__Exercise prompt__. Starting at the top of the entries below, set down every line exactly, please, until you reach the line with "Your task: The", which is included too.

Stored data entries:
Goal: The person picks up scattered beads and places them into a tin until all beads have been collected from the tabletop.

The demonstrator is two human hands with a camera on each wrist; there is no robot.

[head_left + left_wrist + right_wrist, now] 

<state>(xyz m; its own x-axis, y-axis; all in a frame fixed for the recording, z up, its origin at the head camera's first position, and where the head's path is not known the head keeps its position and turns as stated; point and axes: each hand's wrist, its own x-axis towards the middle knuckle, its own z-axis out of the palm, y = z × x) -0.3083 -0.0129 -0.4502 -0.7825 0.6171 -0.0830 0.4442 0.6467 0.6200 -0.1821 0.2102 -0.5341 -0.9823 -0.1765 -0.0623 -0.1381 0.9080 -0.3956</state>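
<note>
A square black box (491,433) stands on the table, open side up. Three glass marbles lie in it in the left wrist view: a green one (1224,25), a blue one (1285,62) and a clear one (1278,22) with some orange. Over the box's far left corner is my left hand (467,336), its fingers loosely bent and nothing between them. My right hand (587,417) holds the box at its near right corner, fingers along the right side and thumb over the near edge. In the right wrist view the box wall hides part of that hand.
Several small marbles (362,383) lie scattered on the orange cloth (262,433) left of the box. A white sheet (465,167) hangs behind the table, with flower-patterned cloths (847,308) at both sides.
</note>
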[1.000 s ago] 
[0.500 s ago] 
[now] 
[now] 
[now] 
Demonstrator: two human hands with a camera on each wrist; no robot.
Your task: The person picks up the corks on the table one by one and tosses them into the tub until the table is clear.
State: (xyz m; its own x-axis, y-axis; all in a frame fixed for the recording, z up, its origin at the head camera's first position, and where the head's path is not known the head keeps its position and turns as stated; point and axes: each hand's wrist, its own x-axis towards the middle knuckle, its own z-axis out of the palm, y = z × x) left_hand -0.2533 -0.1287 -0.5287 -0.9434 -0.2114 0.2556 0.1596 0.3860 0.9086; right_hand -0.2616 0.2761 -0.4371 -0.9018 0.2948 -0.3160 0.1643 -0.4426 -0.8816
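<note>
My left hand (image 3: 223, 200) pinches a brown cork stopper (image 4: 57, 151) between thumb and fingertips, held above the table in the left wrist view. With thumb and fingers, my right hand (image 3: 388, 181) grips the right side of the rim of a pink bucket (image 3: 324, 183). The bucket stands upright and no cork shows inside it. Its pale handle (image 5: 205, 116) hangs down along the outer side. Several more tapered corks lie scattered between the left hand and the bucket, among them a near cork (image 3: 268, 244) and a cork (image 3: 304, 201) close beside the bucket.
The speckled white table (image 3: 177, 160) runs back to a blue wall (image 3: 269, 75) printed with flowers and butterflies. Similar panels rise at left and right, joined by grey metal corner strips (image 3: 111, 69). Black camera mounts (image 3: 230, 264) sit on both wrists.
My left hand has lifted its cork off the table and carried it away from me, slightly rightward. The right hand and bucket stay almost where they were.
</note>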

__Exercise response__.
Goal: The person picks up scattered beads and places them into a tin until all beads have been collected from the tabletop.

The demonstrator is two human hands with a camera on each wrist; there is no robot.

[head_left + left_wrist + right_wrist, now] 

<state>(xyz m; its own x-axis, y-axis; all in a frame fixed for the recording, z up, its origin at the head camera's first position, and where the head's path is not known the head keeps its position and turns as stated; point and axes: each hand's wrist, its own x-axis towards the middle knuckle, its own z-axis out of the palm, y = z × x) -0.3083 -0.0129 -0.4502 -0.7825 0.6171 -0.0830 0.4442 0.6467 0.6200 -0.1821 0.2102 -0.5341 -0.9823 -0.1765 -0.0623 -0.1381 0.9080 -0.3956</state>
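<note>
A square black box (491,433) stands on the table, open side up. Three glass marbles lie in it in the left wrist view: a green one (1224,25), a blue one (1285,62) and a clear one (1278,22) with some orange. Over the box's far left corner is my left hand (467,336), its fingers loosely bent and nothing between them. My right hand (587,417) holds the box at its near right corner, fingers along the right side and thumb over the near edge. In the right wrist view the box wall hides part of that hand.
Several small marbles (362,383) lie scattered on the orange cloth (262,433) left of the box. A white sheet (465,167) hangs behind the table, with flower-patterned cloths (847,308) at both sides.
</note>
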[1.000 s ago] 
[0.500 s ago] 
[now] 
[now] 
[now] 
Demonstrator: two human hands with a camera on each wrist; no robot.
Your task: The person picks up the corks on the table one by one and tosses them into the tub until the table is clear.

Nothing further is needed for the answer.